Rasa resah menghilang.
rasa takut menyembunyikan diri.
Datanglah rasa bahagia.
Datanglah rasa senang.
“ Mmmmmmmmm”
Kami berpelukan sambil berciuman.
Merasakan badai klimaks akhirnya berangsur hilang.
Tapi rasa bahagia dan senang terus bertahan.
Untuk sesaat kami hanya tidur terlentang memejamkan mata.
Tak mempercayai pengalaman yang baru saja terjadi.
“ I love you Kak Chita,” bisiknya sambil memeluk.
Aku tak menjawab.
Belum mau menjawabnya.
Sekarang aku hanya ingin memejamkan mata.

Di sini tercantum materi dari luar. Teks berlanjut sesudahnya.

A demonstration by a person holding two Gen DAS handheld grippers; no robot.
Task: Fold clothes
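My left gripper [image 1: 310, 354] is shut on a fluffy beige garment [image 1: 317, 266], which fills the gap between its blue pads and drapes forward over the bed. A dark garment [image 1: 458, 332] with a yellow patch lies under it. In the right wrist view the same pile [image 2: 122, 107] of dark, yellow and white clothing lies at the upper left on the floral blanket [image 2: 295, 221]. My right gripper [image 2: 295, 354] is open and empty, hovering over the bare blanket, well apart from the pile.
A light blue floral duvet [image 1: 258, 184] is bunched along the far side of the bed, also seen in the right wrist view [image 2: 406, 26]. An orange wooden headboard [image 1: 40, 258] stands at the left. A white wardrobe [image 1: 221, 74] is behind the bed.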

menikmati segala rasa nikmat, bahagia, dan senang yang menyelimuti.
Merasakan diselimuti oleh keagungan cinta membuat kami berdua saling terhubung.
Kami saling membawa rasa indah ke dalam pikiran.
Berharap segala kecemasan dan ketakutan yang senantiasa datang bisa menghilang.
Tapi pikiran sedang bersembunyi.
Tak sanggup menghadapi derasnya gelombang kenikmatan.
Kami biarkan pikiran tertidur.
Kami tak ingin membangunkannya.
“ Cuuupppp,” ia kembali menciumku.
Kami kembali berpelukan menyusul pikiran yang tertidur akibat dahsyatnya kekuatan cinta.